Karimu Alhassan

Personal information
- Full name: Karimu Alhassan
- Date of birth: 30 April 1991 (age 34)
- Place of birth: Accra, Ghana
- Height: 1.75 m (5 ft 9 in)
- Position: Defender

Youth career
- 2006–2007: Nikwab Professionals
- 2008: Soccer Learners

Senior career*
- Years: Team / Apps / (Gls)
- 2009–2011: Hearts of Oak
- 2011–2012: Zamalek / 0 / (0)
- 2012–2013: Adana Demirspor / 8 / (0)
- 2013: Black Leopards
- 2014: Radnički Kragujevac / 0 / (0)
- 2015–2016: Liberty Professionals
- 2016–: → Al-Merrikh SC (loan)
- 2016–2017: Dire Dawa City

International career^{‡}
- Ghana U20
- 2009: Ghana / 1 / (0)

= Karim Alhassan =

Ghanaian footballer (born 1991)

Karimu Alhassan (born 30 April 1991) is a Ghanaian footballer playing as a defender who last played for Dire Dawa City.

==Career==
In 2008, he signed for Hearts of Oak, and later was named as the team captain.

On 6 August 2011, he joined Egyptian side Zamalek on a free transfer. However FIFA (CAS after appeal) ordered Hearts of Oak eligible to receive training compensation from Zamalek for US$30,000.

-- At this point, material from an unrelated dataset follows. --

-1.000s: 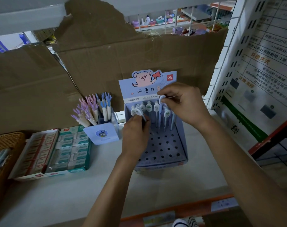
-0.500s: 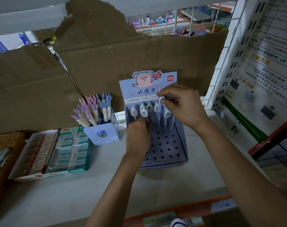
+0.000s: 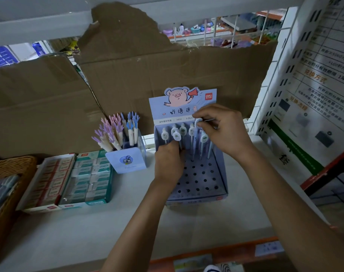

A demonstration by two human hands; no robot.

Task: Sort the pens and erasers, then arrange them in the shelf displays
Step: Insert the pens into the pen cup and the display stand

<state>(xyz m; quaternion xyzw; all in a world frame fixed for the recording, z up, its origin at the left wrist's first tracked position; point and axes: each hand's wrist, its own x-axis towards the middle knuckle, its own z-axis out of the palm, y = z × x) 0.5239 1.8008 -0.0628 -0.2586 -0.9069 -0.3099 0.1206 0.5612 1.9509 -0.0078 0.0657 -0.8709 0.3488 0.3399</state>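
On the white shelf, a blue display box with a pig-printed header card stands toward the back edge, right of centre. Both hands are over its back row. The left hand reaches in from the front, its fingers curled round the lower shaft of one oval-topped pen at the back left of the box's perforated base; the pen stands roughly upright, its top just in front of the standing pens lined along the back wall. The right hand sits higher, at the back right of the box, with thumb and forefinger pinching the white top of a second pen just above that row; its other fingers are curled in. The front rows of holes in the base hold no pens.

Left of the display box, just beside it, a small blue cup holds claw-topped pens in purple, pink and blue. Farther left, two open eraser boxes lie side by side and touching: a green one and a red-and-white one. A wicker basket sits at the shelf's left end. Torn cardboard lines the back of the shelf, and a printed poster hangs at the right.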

On 25 August 2012, Alhassan joined Turkish TFF First League side Adana Demirspor on a two-year contract after being released by Egyptian club Zamalek. In summer 2013 he joined South African side Black Leopards F.C.

On January 29, 2014, Alhassan signed a two-and-a-half-year contract with Serbian SuperLiga side FK Radnički 1923. He left Radnički and joined Ghana Premier League side Liberty Professionals F.C. in February 2015.

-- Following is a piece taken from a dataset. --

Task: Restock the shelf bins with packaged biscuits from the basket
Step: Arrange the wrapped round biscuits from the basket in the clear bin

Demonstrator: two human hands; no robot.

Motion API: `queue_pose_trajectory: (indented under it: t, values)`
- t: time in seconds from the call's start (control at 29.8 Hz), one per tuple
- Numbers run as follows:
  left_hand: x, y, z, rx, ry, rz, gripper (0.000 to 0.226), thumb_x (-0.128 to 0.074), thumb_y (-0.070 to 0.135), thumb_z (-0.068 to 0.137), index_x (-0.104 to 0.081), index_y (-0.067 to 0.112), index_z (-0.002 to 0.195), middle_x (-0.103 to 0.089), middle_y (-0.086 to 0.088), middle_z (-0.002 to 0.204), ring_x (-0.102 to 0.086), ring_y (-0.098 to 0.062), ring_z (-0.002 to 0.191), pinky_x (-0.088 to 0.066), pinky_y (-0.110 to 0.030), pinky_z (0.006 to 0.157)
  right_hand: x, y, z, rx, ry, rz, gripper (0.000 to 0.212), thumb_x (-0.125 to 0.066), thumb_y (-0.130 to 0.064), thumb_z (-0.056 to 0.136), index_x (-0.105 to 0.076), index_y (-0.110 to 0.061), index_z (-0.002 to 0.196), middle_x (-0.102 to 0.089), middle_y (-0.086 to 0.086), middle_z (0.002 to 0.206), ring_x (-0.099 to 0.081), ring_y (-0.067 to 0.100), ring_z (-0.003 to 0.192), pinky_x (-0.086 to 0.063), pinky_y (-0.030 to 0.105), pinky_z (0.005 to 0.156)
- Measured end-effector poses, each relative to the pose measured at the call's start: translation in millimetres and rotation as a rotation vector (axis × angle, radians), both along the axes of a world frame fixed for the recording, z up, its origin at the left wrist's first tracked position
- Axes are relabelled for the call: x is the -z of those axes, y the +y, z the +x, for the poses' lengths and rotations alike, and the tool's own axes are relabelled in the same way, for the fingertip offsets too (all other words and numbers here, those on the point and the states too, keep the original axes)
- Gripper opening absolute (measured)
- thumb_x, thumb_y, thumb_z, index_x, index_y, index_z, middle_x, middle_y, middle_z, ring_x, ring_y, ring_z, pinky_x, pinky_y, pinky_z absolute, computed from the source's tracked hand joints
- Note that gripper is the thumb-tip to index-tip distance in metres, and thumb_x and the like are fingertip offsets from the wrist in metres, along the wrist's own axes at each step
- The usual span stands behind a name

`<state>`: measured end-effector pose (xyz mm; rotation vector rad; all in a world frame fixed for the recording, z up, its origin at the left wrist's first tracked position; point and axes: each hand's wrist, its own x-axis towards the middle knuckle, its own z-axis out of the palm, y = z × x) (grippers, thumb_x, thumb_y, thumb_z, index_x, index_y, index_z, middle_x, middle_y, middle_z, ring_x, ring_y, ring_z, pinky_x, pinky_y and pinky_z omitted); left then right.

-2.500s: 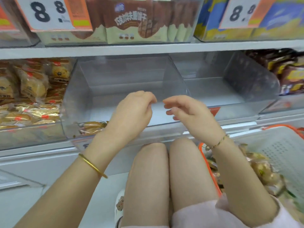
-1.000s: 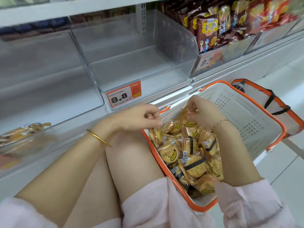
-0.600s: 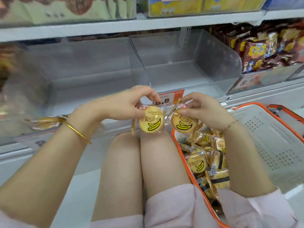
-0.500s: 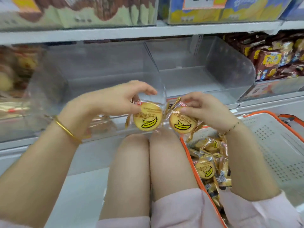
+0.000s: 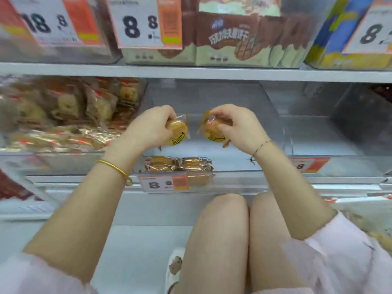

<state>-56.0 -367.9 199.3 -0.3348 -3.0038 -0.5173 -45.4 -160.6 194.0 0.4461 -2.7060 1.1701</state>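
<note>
My left hand [image 5: 151, 127] is shut on a round banana biscuit pack [image 5: 179, 134] in clear wrap. A second banana biscuit pack [image 5: 212, 132] is gripped in my right hand [image 5: 237, 126]. Both hands hover inside the clear middle shelf bin [image 5: 273, 115], above its floor. Two biscuit packs [image 5: 178, 164] lie side by side at the bin's front, behind the 8.8 price tag [image 5: 165, 184]. The basket [image 5: 377, 211] shows only as a blurred sliver at the right edge, with packs in it.
The bin to the left [image 5: 63, 115] is full of wrapped snacks. The clear bin to the right [image 5: 331, 128] holds nothing visible. An upper shelf [image 5: 191, 71] carries boxed biscuits and price cards. My knees [image 5: 244, 211] are just below the shelf front.
Both hands went to the basket, each took a banana biscuit pack, and lifted it up into the middle bin. The view swung back from the basket to the shelf.
</note>
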Motion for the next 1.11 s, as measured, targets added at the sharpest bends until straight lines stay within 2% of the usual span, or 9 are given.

On November 30, 2015, Liberty Professionals F.C. agreed to loan Karimu Alhassan in a one-year deal to Sudan Premier League side Al-Merrikh SC.

==International career==
Alhassan was called up for the Ghana national team for a friendly game against Argentina and made his debut in the game on 1 October 2009.

He was part of Ghana U-20 squad at the 2011 African Youth Championship.